- About this task -
Print all the records exactly as they stand.

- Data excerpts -

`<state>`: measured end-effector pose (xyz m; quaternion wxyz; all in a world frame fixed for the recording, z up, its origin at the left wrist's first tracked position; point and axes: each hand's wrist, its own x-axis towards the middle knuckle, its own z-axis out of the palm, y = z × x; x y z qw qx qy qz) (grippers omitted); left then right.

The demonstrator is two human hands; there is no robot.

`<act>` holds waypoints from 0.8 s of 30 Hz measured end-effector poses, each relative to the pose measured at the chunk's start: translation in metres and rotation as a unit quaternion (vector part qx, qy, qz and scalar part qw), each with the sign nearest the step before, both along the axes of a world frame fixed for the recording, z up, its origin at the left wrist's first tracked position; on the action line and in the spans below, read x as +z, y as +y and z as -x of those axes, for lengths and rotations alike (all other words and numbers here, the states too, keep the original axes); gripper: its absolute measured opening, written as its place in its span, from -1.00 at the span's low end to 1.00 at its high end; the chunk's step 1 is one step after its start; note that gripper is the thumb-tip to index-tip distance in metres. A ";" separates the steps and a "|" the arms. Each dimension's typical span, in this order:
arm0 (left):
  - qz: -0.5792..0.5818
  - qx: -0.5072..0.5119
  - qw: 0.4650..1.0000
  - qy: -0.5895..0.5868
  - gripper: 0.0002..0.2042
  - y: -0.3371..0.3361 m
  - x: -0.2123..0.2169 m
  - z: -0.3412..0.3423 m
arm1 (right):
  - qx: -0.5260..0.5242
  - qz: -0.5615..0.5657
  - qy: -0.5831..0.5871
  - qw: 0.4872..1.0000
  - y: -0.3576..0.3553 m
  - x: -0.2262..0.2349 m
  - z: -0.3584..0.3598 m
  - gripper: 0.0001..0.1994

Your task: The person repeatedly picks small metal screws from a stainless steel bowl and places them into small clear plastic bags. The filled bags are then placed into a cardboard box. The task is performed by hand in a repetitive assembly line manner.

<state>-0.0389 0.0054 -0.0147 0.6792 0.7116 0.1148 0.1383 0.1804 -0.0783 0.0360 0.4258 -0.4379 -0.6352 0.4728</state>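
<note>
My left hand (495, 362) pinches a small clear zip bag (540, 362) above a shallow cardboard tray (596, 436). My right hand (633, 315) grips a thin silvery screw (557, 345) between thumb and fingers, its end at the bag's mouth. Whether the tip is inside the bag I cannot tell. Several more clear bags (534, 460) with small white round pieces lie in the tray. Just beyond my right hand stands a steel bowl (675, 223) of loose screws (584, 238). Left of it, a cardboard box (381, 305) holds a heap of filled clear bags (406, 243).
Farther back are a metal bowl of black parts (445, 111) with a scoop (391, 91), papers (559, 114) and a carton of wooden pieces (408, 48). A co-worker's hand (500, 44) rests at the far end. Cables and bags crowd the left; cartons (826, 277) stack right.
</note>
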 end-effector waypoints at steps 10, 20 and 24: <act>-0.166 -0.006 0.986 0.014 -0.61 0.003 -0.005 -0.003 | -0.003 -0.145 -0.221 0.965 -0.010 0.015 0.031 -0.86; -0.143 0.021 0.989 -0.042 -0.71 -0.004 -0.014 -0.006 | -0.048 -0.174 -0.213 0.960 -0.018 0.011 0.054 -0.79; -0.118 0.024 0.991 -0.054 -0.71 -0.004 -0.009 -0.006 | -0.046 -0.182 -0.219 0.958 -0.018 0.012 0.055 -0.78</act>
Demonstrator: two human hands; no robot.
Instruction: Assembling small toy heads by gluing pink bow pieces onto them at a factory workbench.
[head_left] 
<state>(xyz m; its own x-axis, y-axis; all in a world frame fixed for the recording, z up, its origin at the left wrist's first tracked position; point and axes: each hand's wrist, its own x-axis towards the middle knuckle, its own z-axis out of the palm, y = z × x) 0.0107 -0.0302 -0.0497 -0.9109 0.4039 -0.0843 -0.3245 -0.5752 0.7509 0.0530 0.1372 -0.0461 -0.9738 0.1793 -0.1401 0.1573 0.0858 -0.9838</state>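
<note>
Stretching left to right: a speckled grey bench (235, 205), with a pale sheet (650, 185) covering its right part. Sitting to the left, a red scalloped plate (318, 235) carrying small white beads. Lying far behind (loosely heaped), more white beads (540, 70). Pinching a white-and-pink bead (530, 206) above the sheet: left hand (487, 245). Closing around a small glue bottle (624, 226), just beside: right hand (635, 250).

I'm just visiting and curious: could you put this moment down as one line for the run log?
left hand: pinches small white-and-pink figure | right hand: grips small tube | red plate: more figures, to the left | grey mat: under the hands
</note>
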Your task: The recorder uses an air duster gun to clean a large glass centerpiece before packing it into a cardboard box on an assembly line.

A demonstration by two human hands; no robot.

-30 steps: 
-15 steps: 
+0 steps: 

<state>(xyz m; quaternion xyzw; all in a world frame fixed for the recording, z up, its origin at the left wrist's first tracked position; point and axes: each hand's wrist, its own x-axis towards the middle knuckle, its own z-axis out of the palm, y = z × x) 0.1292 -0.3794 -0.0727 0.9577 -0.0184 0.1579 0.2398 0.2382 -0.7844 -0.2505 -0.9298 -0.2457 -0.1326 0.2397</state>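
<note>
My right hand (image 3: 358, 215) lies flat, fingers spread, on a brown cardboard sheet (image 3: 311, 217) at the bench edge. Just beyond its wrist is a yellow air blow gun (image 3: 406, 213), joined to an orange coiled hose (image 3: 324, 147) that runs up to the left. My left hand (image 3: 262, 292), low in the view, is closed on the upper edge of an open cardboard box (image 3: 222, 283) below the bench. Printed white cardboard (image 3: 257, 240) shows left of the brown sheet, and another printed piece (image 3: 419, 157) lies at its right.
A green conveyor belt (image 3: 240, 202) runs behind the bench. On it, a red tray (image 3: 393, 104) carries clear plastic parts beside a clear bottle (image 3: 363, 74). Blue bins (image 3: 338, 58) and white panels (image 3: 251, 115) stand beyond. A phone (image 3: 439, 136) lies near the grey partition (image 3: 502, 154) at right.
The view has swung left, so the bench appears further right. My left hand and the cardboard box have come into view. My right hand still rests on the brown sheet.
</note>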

- Your solution -
`<state>`: measured end-effector pose (xyz m; quaternion wxyz; all in a world frame fixed for the recording, z up, its origin at the left wrist's first tracked position; point and axes: each hand's wrist, its own x-axis towards the middle knuckle, its own z-axis out of the palm, y = z × x; x y z qw qx qy qz) (grippers omitted); left then right.

The demonstrator is two human hands; there is no robot.

`<act>` holds waypoints from 0.8 s of 30 Hz measured end-effector poses, each relative to the pose measured at the chunk's start: translation in metres and rotation as a unit quaternion (vector part qx, qy, qz and scalar part qw), each with the sign nearest the step before, both along the axes of a world frame fixed for the recording, z up, its origin at the left wrist's first tracked position; on the action line and in the spans below, read x as +z, y as +y and z as -x of those axes, for lengths and rotations alike (all other words and numbers here, the states too, keep the original axes); gripper: its absolute measured opening, written as its place in its span, from -1.00 at the span's low end to 1.00 at its high end; the chunk's step 1 is one step after its start; note that gripper is the thumb-tip to index-tip distance in metres. A ";" separates the steps and a "|" the arms. Each dimension's typical span, in this order:
arm0 (left):
  - qz: -0.5792..0.5818
  - qx: -0.5072..0.5119
  - qw: 0.4650..1.0000
  - qy: -0.5895..0.5868
  - gripper: 0.0002..0.2042
  - y: -0.3371..0.3361 m
  - x: -0.2123..0.2169 m
  - z: -0.3412..0.3423 m
arm1 (right):
  - qx: -0.5260..0.5242
  - qz: -0.5615..0.5657
  - qy: -0.5831..0.5871
  - qw: 0.4872..1.0000
  - y: -0.3576..0.3553 m
  - x: -0.2262..0.2349 m
  - z: -0.3584..0.3598 m
  - gripper: 0.0001..0.1994

Your task: The person repeatedly picks small metal screws from a stainless steel bowl and places them into small clear plastic bags. The filled bags are then placed into a cardboard box. The task is performed by hand in a repetitive assembly line manner.

<state>-0.0389 0.0054 -0.0147 0.6792 0.7116 0.1148 0.1383 0.1804 -0.0783 0.0360 0.4258 -0.4379 -0.6352 0.4728</state>
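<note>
My left hand (495, 362) pinches a small clear zip bag (540, 362) above a shallow cardboard tray (596, 436). My right hand (633, 315) grips a thin silvery screw (557, 345) between thumb and fingers, its end at the bag's mouth. Whether the tip is inside the bag I cannot tell. Several more clear bags (534, 460) with small white round pieces lie in the tray. Just beyond my right hand stands a steel bowl (675, 223) of loose screws (584, 238). Left of it, a cardboard box (381, 305) holds a heap of filled clear bags (406, 243).
Farther back are a metal bowl of black parts (445, 111) with a scoop (391, 91), papers (559, 114) and a carton of wooden pieces (408, 48). A co-worker's hand (500, 44) rests at the far end. Cables and bags crowd the left; cartons (826, 277) stack right.
</note>
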 end-effector waypoints at steps 10, 20 and 24: <act>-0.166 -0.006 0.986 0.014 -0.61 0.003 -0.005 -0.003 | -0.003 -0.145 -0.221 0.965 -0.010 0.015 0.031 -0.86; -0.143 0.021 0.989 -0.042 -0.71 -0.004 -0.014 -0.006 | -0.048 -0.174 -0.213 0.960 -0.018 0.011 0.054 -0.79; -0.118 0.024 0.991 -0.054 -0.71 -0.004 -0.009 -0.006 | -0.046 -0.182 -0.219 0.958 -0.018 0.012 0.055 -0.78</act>
Demonstrator: two human hands; no robot.
Instruction: Assembling small toy heads by gluing pink bow pieces onto them at a factory workbench.
[head_left] 
<state>(xyz m; its own x-axis, y-axis; all in a world frame fixed for the recording, z up, its origin at the left wrist's first tracked position; point and axes: each hand's wrist, its own x-axis towards the middle knuckle, its own z-axis out of the palm, y = z × x) 0.0107 -0.0302 -0.0497 -0.9109 0.4039 -0.0843 -0.3245 -0.5752 0.7509 0.0530 0.1372 -0.0461 -0.9738 0.1793 -0.1401 0.1573 0.0858 -0.9838</state>
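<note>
Stretching left to right: a speckled grey bench (235, 205), with a pale sheet (650, 185) covering its right part. Sitting to the left, a red scalloped plate (318, 235) carrying small white beads. Lying far behind (loosely heaped), more white beads (540, 70). Pinching a white-and-pink bead (530, 206) above the sheet: left hand (487, 245). Closing around a small glue bottle (624, 226), just beside: right hand (635, 250).

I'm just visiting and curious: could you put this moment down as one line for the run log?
left hand: pinches small white-and-pink figure | right hand: grips small tube | red plate: more figures, to the left | grey mat: under the hands
</note>
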Your task: The recorder uses an air duster gun to clean a large glass centerpiece before packing it into a cardboard box on an assembly line.

A demonstration by two human hands; no robot.

-30 steps: 
-15 steps: 
+0 steps: 

<state>(xyz m; quaternion xyzw; all in a world frame fixed for the recording, z up, its origin at the left wrist's first tracked position; point and axes: each hand's wrist, its own x-axis towards the middle knuckle, its own z-axis out of the palm, y = z × x) 0.1292 -0.3794 -0.0727 0.9577 -0.0184 0.1579 0.2398 0.2382 -0.7844 -0.2505 -0.9298 -0.2457 -0.1326 0.2397</state>
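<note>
My right hand (image 3: 358, 215) lies flat, fingers spread, on a brown cardboard sheet (image 3: 311, 217) at the bench edge. Just beyond its wrist is a yellow air blow gun (image 3: 406, 213), joined to an orange coiled hose (image 3: 324, 147) that runs up to the left. My left hand (image 3: 262, 292), low in the view, is closed on the upper edge of an open cardboard box (image 3: 222, 283) below the bench. Printed white cardboard (image 3: 257, 240) shows left of the brown sheet, and another printed piece (image 3: 419, 157) lies at its right.
A green conveyor belt (image 3: 240, 202) runs behind the bench. On it, a red tray (image 3: 393, 104) carries clear plastic parts beside a clear bottle (image 3: 363, 74). Blue bins (image 3: 338, 58) and white panels (image 3: 251, 115) stand beyond. A phone (image 3: 439, 136) lies near the grey partition (image 3: 502, 154) at right.
The view has swung left, so the bench appears further right. My left hand and the cardboard box have come into view. My right hand still rests on the brown sheet.
</note>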

This completes the requested output.